Structural brain changes. (A) Cortical thickness was measured in the precentral (red), postcentral (blue), and paracentral regions (dark blue), which correspond to areas covered by the C_n and C_d electrodes (images extracted from one control). (B) The grey matter volume in each region was normalized to the total intracranial volume of each individual. The bars represent the mean normalized volumes in the three regions of interest (±1 standard error) for the dominant (white bars) and non-dominant hemispheres (grey bars) in controls (left) and patients with amyotrophic lateral sclerosis (ALS; right). Repeated measure linear mixed model: Brain hemispheres (dominant versus non-dominant), F(1,50) = 66.8358, P < 0.0001. (C) Tractography of the right and left corticospinal tract in one patient with ALS overlaid on a T1-weighted MRI coronal view. Diffusion metrics were calculated near the cerebral cortex (sub-cortex, s.Cortex), at the level of the internal capsule (i.Capsule), the cerebral peduncles (Peduncle) and the brainstem (Brainstem). (D and E) Mean fractional anisotropy (FA; ±1 standard error) for the dominant (filled circles, solid lines) and non-dominant corticospinal tracts (triangles; dashed lines) for the control group (black, D) and the ALS group (red, E) across the four levels of interest (s.Cx: sub-cortex level, i.Cap: internal capsule, Ped: cerebral peduncles, and BS: brainstem). (F and G) Mean radial diffusivity (RD, mm²/s × 10⁻³) for the control group (F) and ALS group (G), same legend as in DE. (H and I) Mean axial diffusivity (AD, mm²/s × 10⁻³) for the control group (H) and ALS group (I), same legend as in D and E. Repeated measure linear mixed model: Brain hemispheres (dominant versus non-dominant): (i) FA: F(1,42.12) = 12.6165, P < 0.001, (ii) RD: F(1,47.26) = 8.8697, P < 0.01 and (iii) Ad: F(1,47.24) = 1.053, P = 0.31. N = 26 controls and 26 patients with ALS. *P < 0.05, **P < 0.001, ***P < 0.0001 after post hoc comparisons.

Figure 4

Links with clinical phenotype. (A and B) Marginal means of the theta-gamma PAC modulation index in controls (black) and patients at different disease stages: early stage (≤1 year after disease onset, red) and later stage (>1 year after the first symptom, blue; A). Data are presented separately for the dominant hemisphere (left side of the panel) and the non-dominant hemisphere (right side of the panel).
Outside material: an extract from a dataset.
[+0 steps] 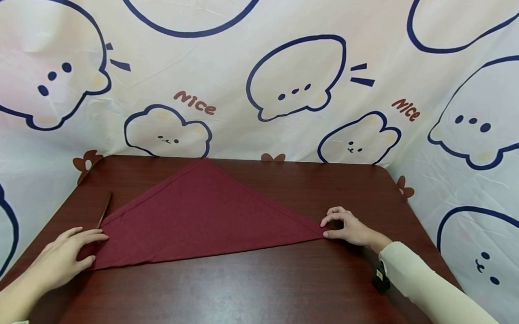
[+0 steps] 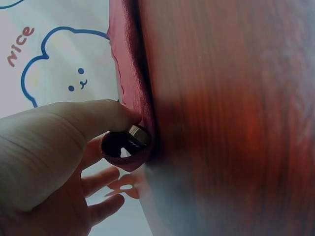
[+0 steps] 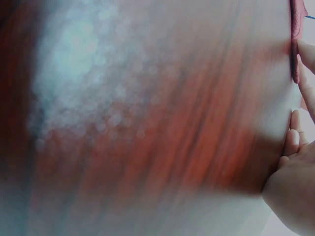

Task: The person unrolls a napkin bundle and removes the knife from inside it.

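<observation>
A dark red cloth (image 1: 208, 218) lies on the table as a triangle, its peak at the far edge and its long side toward me. My left hand (image 1: 62, 257) pinches its left corner; in the left wrist view the thumb presses the cloth (image 2: 130, 64), which curls into a loop. A small brassy-ended object (image 2: 139, 135) shows inside that loop; I cannot tell its kind. My right hand (image 1: 348, 229) pinches the right corner between thumb and finger. The right wrist view catches only part of this hand (image 3: 295, 182) and the cloth's edge.
A thin brown stick (image 1: 105, 210) extends past the cloth's left side, just beyond the left hand; its lower end is hidden. The dark wood table (image 1: 252, 298) has rounded far corners. A white printed curtain (image 1: 228, 82) hangs behind and at both sides.
</observation>
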Demonstrator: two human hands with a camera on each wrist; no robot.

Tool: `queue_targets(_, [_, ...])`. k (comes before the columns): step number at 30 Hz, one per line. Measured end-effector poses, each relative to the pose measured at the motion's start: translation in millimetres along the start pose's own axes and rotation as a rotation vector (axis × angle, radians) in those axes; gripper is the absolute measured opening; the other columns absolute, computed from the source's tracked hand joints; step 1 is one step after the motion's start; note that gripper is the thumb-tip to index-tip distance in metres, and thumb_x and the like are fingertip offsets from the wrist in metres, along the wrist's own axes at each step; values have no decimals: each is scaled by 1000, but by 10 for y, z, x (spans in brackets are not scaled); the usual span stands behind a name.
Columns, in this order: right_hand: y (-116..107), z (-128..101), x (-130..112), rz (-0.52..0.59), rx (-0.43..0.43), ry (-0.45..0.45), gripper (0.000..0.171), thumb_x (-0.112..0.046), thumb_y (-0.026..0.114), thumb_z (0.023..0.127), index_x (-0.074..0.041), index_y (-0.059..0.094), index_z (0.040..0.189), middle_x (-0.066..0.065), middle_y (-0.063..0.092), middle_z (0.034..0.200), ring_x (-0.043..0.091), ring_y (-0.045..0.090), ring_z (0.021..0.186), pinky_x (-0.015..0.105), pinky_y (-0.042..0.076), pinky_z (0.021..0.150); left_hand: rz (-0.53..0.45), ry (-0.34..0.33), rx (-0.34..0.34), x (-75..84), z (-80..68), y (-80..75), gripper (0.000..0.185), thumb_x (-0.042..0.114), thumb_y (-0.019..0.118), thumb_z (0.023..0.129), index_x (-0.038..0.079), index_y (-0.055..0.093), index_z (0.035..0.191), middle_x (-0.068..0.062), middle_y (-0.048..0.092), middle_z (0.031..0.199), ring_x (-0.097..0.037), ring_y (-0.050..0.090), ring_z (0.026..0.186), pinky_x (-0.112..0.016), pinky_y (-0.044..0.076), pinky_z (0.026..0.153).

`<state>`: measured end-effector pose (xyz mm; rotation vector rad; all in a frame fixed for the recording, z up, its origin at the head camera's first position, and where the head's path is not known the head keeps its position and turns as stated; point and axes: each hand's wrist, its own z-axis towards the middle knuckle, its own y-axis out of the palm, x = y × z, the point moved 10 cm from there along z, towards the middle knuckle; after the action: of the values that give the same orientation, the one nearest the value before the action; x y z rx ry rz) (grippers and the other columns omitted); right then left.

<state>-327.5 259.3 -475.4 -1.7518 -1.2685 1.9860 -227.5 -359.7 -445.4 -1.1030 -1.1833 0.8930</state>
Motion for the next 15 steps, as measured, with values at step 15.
queue_targets(15, [-1, -3, -10, -5, 3, 2, 15, -21, 78, 88, -16, 75, 103, 12, 50, 124, 30, 41, 120, 55, 33, 103, -90, 80, 136, -202, -122, -34, 44, -3, 74, 78, 4, 67, 122, -34, 58, 132, -38, 48, 126, -44, 35, 119])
Patients in the early stage were further divided into two groups based on their mean progression rate: fast progressors (filled diamonds) versus low progressors (open diamonds; B). (C) Contingency table illustrating the proportion of patients with amyotrophic lateral sclerosis (ALS), with (left part) or without (right part) cognitive impairment according to their ECAS total score and whether their mean modulation index of theta-gamma PAC on the dominant hemisphere was within the limits of ($\in \mathrm{in}\mathrm{blue}$) or strictly inferior to (< in red) to the lower limit of the 95% confidence interval of theta-gamma PAC modulation index in the control group. (D–F) Mean modulation index of theta-gamma PAC on the dominant hemisphere in patients with ALS plotted against the fractional anisotropy (FA, D), axial diffusivity (AD, E) and radial diffusivity (RD, F) of the dominant-side corticospinal tract at the brainstem level. (G–I) Receiver operating characteristic (ROC) curve illustrating the diagnostic ability of FA (G), AD (H), and PAC alone (in red) or combined with AD (in blue, I). The y-axis represents the true positive rate (sensitivity), while the x-axis represents the false positive rate (1—specificity). The diagonal black line represents a model with no discriminative power (random guessing). The area under the curve (AUC) quantifies the overall ability of the model to correctly classify positive and negative cases, where an AUC value closer to 1 indicates better performance. N = 24 patients with ALS. Linear mixed model: Group (Controls versus ALS), F(2,48) = 5.9964, P < 0.01. ROC analysis for combined PAC and AD, Chi² = 28.49 for PAC (P < 0.0001) and 8.73 for AD (P < 0.01). *P < 0.05, ** P < 0.001.